The working title for the study carried out for the Board for Chartered Accountants in Business by the Interdisciplinary Institute of management at the London School of Economics was Dinosaur or Dynamo? But according to Sir Geoffrey, who wrote the report with Peter Abell and with the assistance of Mike Cranna, a more appropriate title might have been Watchdog or Entrepreneur? In fact, the work appears under the typically non-committal heading The Changing Role of the Finance Director, though the findings are not as dull as that suggests.
Although a number of trends emerge, the results of the survey of more than 1,000 finance directors carried out during the summer also reveal many shades of opinion. As Sir Geoffrey told a debate on the paper at Chartered Accountants Hall last month, there were 'a few comments that the road to Carey Street is littered with entrepreneurial finance directors'. But there was a recognition that they needed to become more entrepreneurial and think more commercially.
Besides the main finding that the finance director was becoming more 'pro-active', the study also stressed the central importance of the finance director in the company - often second only to the chief executive - and the part played in decision-making.

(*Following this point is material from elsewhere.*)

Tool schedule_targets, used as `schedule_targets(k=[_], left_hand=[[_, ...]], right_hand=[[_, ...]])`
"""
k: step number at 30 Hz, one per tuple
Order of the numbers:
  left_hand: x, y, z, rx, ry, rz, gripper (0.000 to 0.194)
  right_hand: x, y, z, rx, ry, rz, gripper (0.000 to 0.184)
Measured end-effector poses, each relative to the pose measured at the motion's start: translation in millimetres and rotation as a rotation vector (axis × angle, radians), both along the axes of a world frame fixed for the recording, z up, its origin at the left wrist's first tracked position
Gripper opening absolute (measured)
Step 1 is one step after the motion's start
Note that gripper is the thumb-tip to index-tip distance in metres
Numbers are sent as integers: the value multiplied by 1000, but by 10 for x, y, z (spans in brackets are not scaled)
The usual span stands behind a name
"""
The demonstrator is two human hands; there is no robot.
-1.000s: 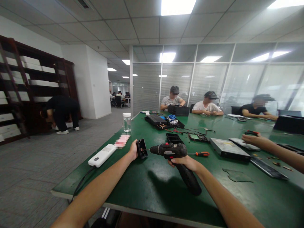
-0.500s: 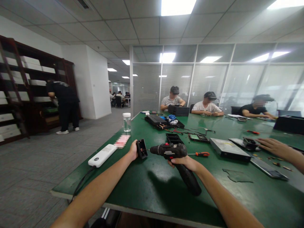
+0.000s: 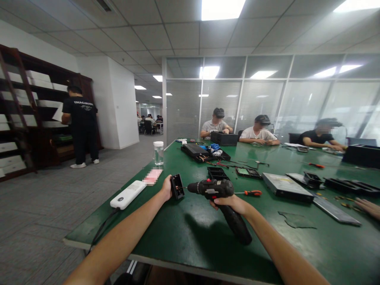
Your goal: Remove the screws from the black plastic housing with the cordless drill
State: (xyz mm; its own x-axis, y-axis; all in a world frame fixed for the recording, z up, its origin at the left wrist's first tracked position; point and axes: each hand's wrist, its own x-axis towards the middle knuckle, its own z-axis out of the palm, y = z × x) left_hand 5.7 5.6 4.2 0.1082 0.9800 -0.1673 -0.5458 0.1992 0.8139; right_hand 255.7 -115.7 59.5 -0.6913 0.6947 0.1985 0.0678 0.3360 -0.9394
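Note:
My left hand (image 3: 167, 189) grips a small black box-shaped part (image 3: 177, 187) by its left side, tilted up above the green table. Copper-coloured bits show inside its open face. In my right hand (image 3: 233, 204) is a black cordless drill (image 3: 212, 188), fingers wrapped round the handle below the body. The drill points left, its thin bit reaching to the open face of the part; whether the tip touches a screw I cannot tell. Behind the drill lie a screwdriver (image 3: 253, 193) with an orange and black handle and a black plastic frame (image 3: 217, 173).
A white power bank (image 3: 127, 194) with a cable and a clear jar (image 3: 158, 153) stand left on the green table (image 3: 166, 237). To the right lie a metal drive (image 3: 286, 187), a flat metal plate (image 3: 337, 210) and a co-worker's hand (image 3: 369, 206). Several people sit behind.
My hands, the drill and the black part have hardly moved. The co-worker's hand at right has drawn back toward the edge, away from a small black part. The person by the shelves has straightened up.

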Motion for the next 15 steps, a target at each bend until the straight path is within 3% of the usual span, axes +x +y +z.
schedule_targets(k=[15], left_hand=[[-5, 14, -17, 0, 2, 4, 28]], right_hand=[[-4, -20, 32, -21, -2, 13, 20]])
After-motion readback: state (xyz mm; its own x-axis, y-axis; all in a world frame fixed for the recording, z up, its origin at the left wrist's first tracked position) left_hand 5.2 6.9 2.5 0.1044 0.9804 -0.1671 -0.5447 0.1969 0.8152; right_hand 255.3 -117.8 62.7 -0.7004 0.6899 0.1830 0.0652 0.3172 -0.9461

The job is, it is believed, becoming more complex and demanding, partly as a result of the need for fast change created by increased competition. But it is also the result of other developments, such as the corporate governance requirements brought about by the Cadbury Report and accounting regulation, making the traditional watchdog role more onerous.
In the debate with Sir Geoffrey, Peter MacFarlane, finance director of Allied-Lyons, added his voice to the widespread concern among accountants about the growth of regulation. He said he spent a lot of time on investor relations, strategy and planning as well as keeping an eye on controls, thus lending some support to another finding, that the various pressures are creating conflicts and tensions.

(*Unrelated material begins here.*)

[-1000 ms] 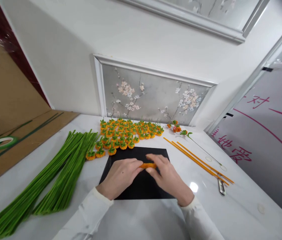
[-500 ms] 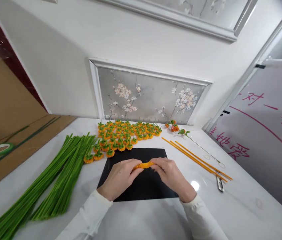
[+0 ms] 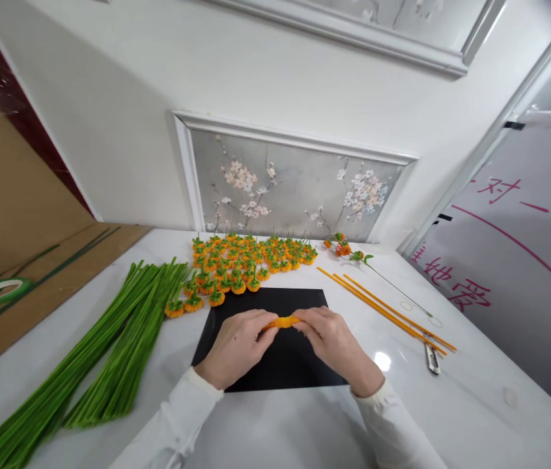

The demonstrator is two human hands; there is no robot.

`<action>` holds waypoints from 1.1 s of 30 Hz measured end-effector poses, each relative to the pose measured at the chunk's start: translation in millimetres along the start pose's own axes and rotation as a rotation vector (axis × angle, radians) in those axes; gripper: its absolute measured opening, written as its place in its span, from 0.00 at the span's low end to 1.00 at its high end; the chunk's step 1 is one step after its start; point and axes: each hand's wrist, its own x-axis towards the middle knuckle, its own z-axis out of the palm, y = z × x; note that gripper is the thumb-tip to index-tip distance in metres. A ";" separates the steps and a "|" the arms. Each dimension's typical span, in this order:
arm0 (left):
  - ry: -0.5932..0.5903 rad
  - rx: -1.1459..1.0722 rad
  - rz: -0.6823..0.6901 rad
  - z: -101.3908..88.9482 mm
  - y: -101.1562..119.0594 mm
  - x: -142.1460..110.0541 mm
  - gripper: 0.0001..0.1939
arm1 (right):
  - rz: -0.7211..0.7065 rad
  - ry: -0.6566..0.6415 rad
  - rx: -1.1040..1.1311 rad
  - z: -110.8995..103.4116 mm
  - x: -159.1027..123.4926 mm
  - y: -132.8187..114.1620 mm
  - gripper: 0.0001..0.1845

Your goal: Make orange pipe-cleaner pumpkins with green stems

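Between my two hands, a short orange fuzzy piece of coiled or folded pipe cleaner [image 3: 285,322] is stretched level above a black mat [image 3: 275,371]. My left hand [image 3: 242,342] pinches its left end between thumb and fingers. At the right end, my right hand [image 3: 330,339] is closed in a similar pinch. Fingers cover both ends of the piece. Just beyond the mat stand many small orange flower heads [image 3: 238,285] with green tops and short stems, set in rows.
Green pipe cleaners [image 3: 124,352] lie in bundles at the left. On the right are several orange pipe cleaners [image 3: 378,306], a silver clipper-like tool [image 3: 432,359] and a finished flower stem [image 3: 397,291]. Green tape [image 3: 2,291] rests on cardboard [image 3: 60,267].
Both hands keep their pinch on the orange piece with hardly any movement. The whole view has shifted very slightly.
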 end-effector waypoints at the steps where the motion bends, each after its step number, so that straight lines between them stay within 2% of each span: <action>1: -0.004 0.005 0.004 0.2 -1.3 -0.1 0.10 | -0.001 -0.001 0.016 -0.6 0.3 -0.1 0.12; 4: -0.020 0.008 0.004 -0.6 -4.2 -0.5 0.10 | -0.004 -0.012 0.064 -2.9 1.5 -1.8 0.12; 7: -0.022 -0.032 -0.021 -1.6 -4.4 -0.7 0.15 | -0.020 -0.020 0.056 -3.7 2.1 -4.3 0.12; 9: -0.023 -0.034 -0.007 -0.7 -3.9 -0.5 0.12 | -0.023 -0.030 0.033 -2.9 1.9 -5.5 0.11; 13: -0.019 0.050 0.063 6.0 -4.6 -1.2 0.10 | -0.017 -0.074 -0.008 0.3 1.1 -6.9 0.10; 17: -0.027 0.135 0.091 14.0 -6.7 -3.7 0.14 | -0.006 -0.149 0.015 5.4 1.5 -9.8 0.07; 20: -0.053 0.164 0.108 17.6 -6.0 -4.4 0.15 | 0.073 -0.192 0.095 9.2 1.9 -11.6 0.07; 23: -0.097 0.165 0.103 18.7 -3.2 -3.8 0.13 | 0.226 -0.279 0.243 9.3 1.3 -8.9 0.11; 26: -0.116 0.147 0.087 17.6 -1.6 -3.5 0.13 | 0.339 -0.387 0.380 2.7 -0.3 -1.3 0.07; 28: -0.111 0.142 0.078 16.2 -2.6 -3.7 0.13 | 0.376 -0.413 0.408 -3.8 -1.1 3.8 0.13; 31: -0.120 0.134 0.078 14.6 -5.3 -4.1 0.13 | 0.381 -0.404 0.426 -10.4 -1.4 6.9 0.08; 33: -0.123 0.129 0.073 14.4 -5.8 -3.8 0.13 | 0.341 -0.388 0.404 -10.4 -1.0 5.8 0.12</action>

To judge from questions from the floor, they will pose problems for accountancy bodies. For, while some employers have recently swung back to the chartered accountant qualification in preference to the MBA, there is evidence that the training is not regarded as sufficient preparation for this enhanced role. Even Phil Armitage, head of training at the Institute of Chartered Accountants in England and Wales, acknowledged that the changes recently announced by the ICAEW and the Chartered Institute of Management Accountants would not alone deal with this.
Both the report and the debate gave significant support to the view that the best qualification for the new finance director role was an accountancy qualification for the necessary financial background followed by an MBA for wider business sense.
In the meantime, those already in the job have to be constantly aware of fresh developments in any number of areas that could have an impact on them.
The LSE report draws attention to the growing recognition of the need to combine financial performance measures with other indicators, such as manufacturing efficiency, customer satisfaction and product innovation. To the layman, though, the impetus for this is perhaps coming from an odd direction. Most leading accountancy firms are developing their own methods of dealing with this approach to assessing corporate success.
But perhaps the best known is the 'balanced scorecard' produced by Harvard Business School's Robert Kaplan and David Norton, who suggest that financial targets should be just part of a broader set of objectives. 'While traditional financial measures report on what happened last period without indicating how managers can improve in the next, the scorecard functions as the cornerstone of a company's current and future success,' the pair claimed recently in the Harvard Business Review.
With the Institute of Chartered Accountants of Scotland, for instance, seeking to build on the accountancy firms' efforts in this area, it is not beyond the bounds of possibility that auditors and others with financial training will accept wider measures of corporate prosperity. So the traditionally trained finance director stands to assume even greater importance.
Then again, this concept could just be a passing fashion. What is more certain is that the notion of the finance department as an 'aloof, authoritarian' part of the company charged with checking and reporting on other people's activities, is being consigned to the past in favour of something more participatory and open.